You are viewing a plain text version of this content. The canonical link for it is here.
Posted to dev@lucene.apache.org by Daniel Naber <da...@t-online.de> on 2004/08/20 00:48:46 UTC

API cleanup: BooleanQuery.add()

BooleanQuery.add() currently takes two boolean values. That's difficult to 
use as these two parameters can easily be confused. Also, there's a 
runtime error if one uses true for both parameters. Thus this method's API 
should be redesigned. It has been discussed here already:

http://www.mail-archive.com/lucene-user%40jakarta.apache.org/msg08479.html

I suggest the attached patch. Instead of Doug's suggestion of "Occur" my 
patch uses "Operator" and instead of MUST/MUST_NOT/SHOULD it uses 
AND/NOT/OR for the enumeration. I think SHOULD would be difficult to 
understand, but I'm not happy with OR either. The problem is that it's 
okay to have a BooleanQuery with only one Term, and OR would mean the same 
as AND in that case.

Please post your suggestions for better names.

Regards
 Daniel

-- 
http://www.danielnaber.de

Re: API cleanup: BooleanQuery.add()

Posted by Daniel Naber <da...@t-online.de>.
On Monday 23 August 2004 19:38, Doug Cutting wrote:

> > Does this mean we're limited
> > in the changes that we can apply? So is it okay to deprecate (and
> > later remove) the current constructor that takes two booleans and add
> > one that takes the Occur object?
>
> Yes, I don't see a problem with that.

Okay, here's a new version of the patch. It adds an enumeration and 
deprecates the add(query, boolean, boolean) method. It also deprecates the 
public fields of BooleanClause and adds appropriate get/set methods 
instead. I'll commit this in the next days unless someone sees a problem 
with it.

Regards
 Daniel

-- 
http://www.danielnaber.de

Re: API cleanup: BooleanQuery.add()

Posted by Paul Elschot <pa...@xs4all.nl>.
On Monday 23 August 2004 19:38, Doug Cutting wrote:
> Daniel Naber wrote:
...
>
> >>BooleanQuery is really a misnomer, since it is not the traditional tree
> >>of boolean operators.
> >
> > Then maybe we should rename it for Lucene 2.0? Do you have a better name?
>
> Hmm... we could call it something like CompoundQuery, CombinedQuery or
> ComposedQuery, since it is the only primitive query type that combines
> other types of queries.

Those C...'s are perhaps too general, one could also see a SpanQuery
as C...'ed.
I was thinking about OccurrenceQuery or perhaps CombinedOccurrenceQuery.
But I can live with BooleanQuery.

> We could also add classes for true boolean queries, AndQuery, OrQuery
> and AndNotQuery, all of which rewrite to CompoundQuery.  AndQuery and
> OrQuery could be n-ary, rather than binary.  Would there be much point
> in this?

That would be nice for query languages having such facilities. 
It's difficult to combine the current query language with those operators,
at least for me it was when implementing the Surround language posted
earlier. One point of that language is this line of java code:

public class DistanceQuery extends ComposedQuery implements DistanceSubQuery

which is why I'm not in favour of using ComposedQuery for boolean purposes
only. Searching a DistanceQuery is implemented by a Lucene SpanQuery btw.

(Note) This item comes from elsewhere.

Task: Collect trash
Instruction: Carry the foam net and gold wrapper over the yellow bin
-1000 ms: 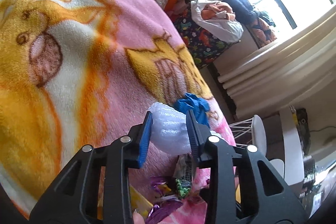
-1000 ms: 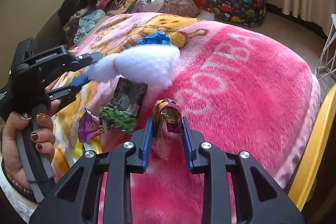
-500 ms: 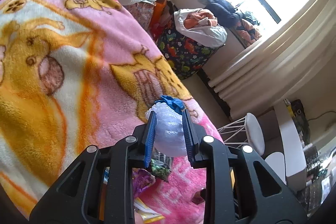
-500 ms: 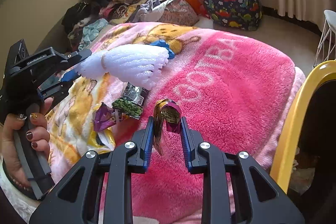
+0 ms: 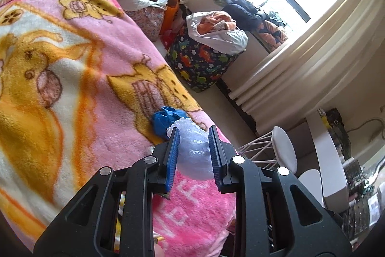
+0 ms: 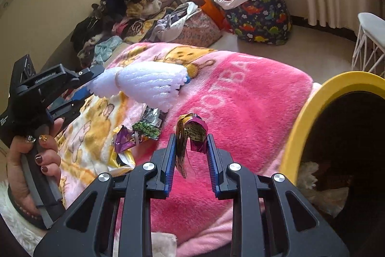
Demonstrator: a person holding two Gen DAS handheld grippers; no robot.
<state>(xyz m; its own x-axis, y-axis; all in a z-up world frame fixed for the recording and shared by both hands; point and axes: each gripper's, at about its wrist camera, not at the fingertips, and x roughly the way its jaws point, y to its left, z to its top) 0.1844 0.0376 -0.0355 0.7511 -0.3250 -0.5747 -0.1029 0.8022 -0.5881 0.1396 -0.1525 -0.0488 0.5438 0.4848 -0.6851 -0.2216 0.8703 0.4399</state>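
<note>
My left claw (image 5: pixel 193 148) is clamping a wad of white foam wrap (image 5: pixel 195 155), its blue pads pressing in from both sides, and from the right wrist view the same wad (image 6: pixel 146 86) is hanging in the air above the bed's pink blanket (image 6: pixel 252 100). My right claw (image 6: pixel 190 148) is pinching a crumpled magenta-and-gold wrapper (image 6: pixel 192 134), which is standing up between the narrowed pads, clear of the blanket. A blue crumpled scrap (image 5: pixel 166 119) is lying on the blanket just beyond the foam (I cannot tell whether it is touching the wad). More litter is lying on the blanket between the two claws: a dark packet with green peas printed on it (image 6: pixel 146 124) and a purple wrapper (image 6: pixel 125 141) beside it. At the right edge of the right wrist view, a yellow-rimmed bin (image 6: pixel 310 112) is standing beside the bed, something pale, probably paper, showing inside. My hand (image 6: pixel 31 160) is gripping the left claw's handle.
</note>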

OTOH, in the Surround language ComposedQuery is not a subclass of
Lucene's Query, it only represents that the input to the query parser
consisted of some operator with subqueries/clauses.

Perhaps one should distinguish parsed queries (AndQuery, OrQuery etc.)
from searchable queries (BooleanQuery, SpanQuery) by
putting them in separate packages.


Regards,
Paul Elschot


---------------------------------------------------------------------
To unsubscribe, e-mail: lucene-dev-unsubscribe@jakarta.apache.org
For additional commands, e-mail: lucene-dev-help@jakarta.apache.org


Re: API cleanup: BooleanQuery.add()

Posted by Doug Cutting <cu...@apache.org>.
Daniel Naber wrote:
> Okay. I noticed that my suggested patch only changes BooleanQuery, but 
> BooleanClause is public, too. So it should be changed as well. However, it 
> implements Serializable and I don't know why.

BooleanClause implements Serializable so that a BooleanQuery, which 
encapsulates BooleanClauses, can be passed to a RemoteSearchable.  In 
general, the internal structures of a query, public or not, must be 
serializable.

> Does this mean we're limited 
> in the changes that we can apply? So is it okay to deprecate (and later 
> remove) the current constructor that takes two booleans and add one that 
> takes the Occur object? 

Yes, I don't see a problem with that.

>>BooleanQuery is really a misnomer, since it is not the traditional tree
>>of boolean operators.
> 
> Then maybe we should rename it for Lucene 2.0? Do you have a better name?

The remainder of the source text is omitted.